Sense of Place: Road Trip
The payoff comes at lunch at a wonderful outdoor spot perched right on the harbor. This is my opportunity to photograph Maine lobster, steamers, “chowdah,” lobster rolls, coleslaw, and blueberry pie. I order all of them–just for documentation, of course.
Sated at last, we depart the city of Portland, heading northwest toward the White Mountains of New Hampshire. As we drive from sea level up to the higher elevations, the fall color intensifies.
Near dusk, we find ourselves driving through the vibrantly colored foliage of oak and maple trees, contrasted against the majestic evergreens, and on to the cozy accommodations of our hotel, the majestic Omni Mount Washington Resort at Bretton Woods.
We make plans to meet in the lobby at 6:30 a.m. to catch the first light of day–usually the clearest and most compelling light.
In the early-morning darkness, we enter a village surrounded by mountains and rocky streams, hugged by turning trees. The sun rises over the Presidential Range, the snow-capped summit of Mount Washington poking up through the clouds. The sky is changing rapidly from purple through shades of pink and delicate blue. Heading southeast into North Conway, Scotty shares a story about Arthur Tauck’s car breaking down on the road with a double flat tire in front of Cannell’s Country Store one time in the late 1920s. A gentleman named Ray Cannell owned it; he befriended Tauck.
“In those days it wasn’t easy to find tires or service stations along the way, and it required a long drive to find replacements before the tour could continue,” Scotty explains. “But Ray made it happen and Arthur never forgot his kindness.” For years afterward, Tauck tours always stopped to patronize the shop.
Jackson, New Hampshire, north of Conway, is one of the prettiest mountain villages you’ll ever see. Standing on an old stone bridge, gazing down to the stream below, we notice a great blue heron perched on a rock. We try to be as inconspicuous as possible as I take one shot after another: another gifted moment.
Heading north again, the day gets even better, as we climb the Mount Washington Auto Road. Neither of us has ever been to the top. As the road twists upward, our guide tells us that he’s awaiting word on his two-way radio whether the weather will let us proceed to the summit. As we climb, the foliage below contrasts dramatically with the evergreens and the cold, rocky terrain of the high elevation.
Finally, word arrives: We can reach the top. No one has been to the summit in nearly a week. We’re the first, and the sky is so clear we can see 100 miles due east, all the way to the Atlantic Ocean. It’s like being on the tundra, or the moon, with rime ice covering everything. It’s quite spectacular to go from a crisp, sunny, colorful autumn day to this, the summit, all in about 30 minutes. Nice afternoon at the office!

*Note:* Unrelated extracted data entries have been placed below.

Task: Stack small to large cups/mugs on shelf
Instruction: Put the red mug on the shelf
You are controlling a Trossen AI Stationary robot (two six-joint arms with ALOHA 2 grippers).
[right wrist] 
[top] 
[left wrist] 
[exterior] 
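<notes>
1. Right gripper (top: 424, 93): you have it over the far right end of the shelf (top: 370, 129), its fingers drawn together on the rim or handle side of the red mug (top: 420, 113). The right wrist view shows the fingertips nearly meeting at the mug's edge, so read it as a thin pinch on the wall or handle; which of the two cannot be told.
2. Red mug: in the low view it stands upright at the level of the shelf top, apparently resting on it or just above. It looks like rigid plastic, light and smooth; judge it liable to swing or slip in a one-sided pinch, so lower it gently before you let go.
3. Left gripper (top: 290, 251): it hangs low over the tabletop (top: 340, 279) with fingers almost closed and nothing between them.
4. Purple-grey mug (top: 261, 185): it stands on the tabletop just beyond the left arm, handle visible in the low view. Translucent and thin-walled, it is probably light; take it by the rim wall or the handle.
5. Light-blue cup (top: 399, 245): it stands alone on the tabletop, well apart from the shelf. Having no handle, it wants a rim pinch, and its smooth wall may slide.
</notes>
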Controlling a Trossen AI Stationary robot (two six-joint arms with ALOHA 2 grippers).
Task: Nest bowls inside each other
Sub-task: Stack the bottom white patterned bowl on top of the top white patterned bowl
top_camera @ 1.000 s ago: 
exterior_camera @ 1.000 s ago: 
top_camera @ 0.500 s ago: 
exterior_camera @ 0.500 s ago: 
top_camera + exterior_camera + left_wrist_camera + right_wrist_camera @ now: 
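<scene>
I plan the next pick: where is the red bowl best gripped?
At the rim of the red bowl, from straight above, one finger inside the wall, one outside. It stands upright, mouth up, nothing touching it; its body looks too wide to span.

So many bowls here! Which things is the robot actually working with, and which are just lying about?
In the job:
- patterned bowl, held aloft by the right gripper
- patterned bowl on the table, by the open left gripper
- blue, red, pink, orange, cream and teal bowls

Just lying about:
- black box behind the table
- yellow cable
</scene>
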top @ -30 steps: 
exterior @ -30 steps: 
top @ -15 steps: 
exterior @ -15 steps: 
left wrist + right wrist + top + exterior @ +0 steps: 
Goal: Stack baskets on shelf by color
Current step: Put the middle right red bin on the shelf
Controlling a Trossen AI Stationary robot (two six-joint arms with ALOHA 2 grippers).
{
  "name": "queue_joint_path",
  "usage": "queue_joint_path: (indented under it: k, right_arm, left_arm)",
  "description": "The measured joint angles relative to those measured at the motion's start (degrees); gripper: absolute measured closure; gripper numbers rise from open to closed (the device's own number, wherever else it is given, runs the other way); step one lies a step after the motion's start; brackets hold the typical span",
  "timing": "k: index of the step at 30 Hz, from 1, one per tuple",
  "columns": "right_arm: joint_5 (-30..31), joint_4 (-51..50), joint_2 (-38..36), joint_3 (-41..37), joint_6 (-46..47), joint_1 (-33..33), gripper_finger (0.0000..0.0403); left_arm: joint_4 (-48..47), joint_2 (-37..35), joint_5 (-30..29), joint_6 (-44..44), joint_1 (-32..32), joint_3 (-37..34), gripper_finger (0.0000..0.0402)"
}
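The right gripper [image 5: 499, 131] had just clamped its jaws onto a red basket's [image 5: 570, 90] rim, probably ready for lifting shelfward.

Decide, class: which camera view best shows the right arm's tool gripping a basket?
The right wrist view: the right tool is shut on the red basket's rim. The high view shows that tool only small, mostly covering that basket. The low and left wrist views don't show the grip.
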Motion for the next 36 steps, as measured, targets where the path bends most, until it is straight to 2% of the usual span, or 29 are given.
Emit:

Scotty and I chat about this experience the rest of the day. We stop to shoot as we travel through the notches on our way west. We pass Twin Mountain, Bethlehem, Littleton. We stop at a covered bridge and at The Brick Store, in Bath, the oldest emporium in New Hampshire (established 1790). The owner, Nancy Lusby, is making her famous fudge. Leaf peepers are stopping by. High-school kids are selling pumpkins to raise money.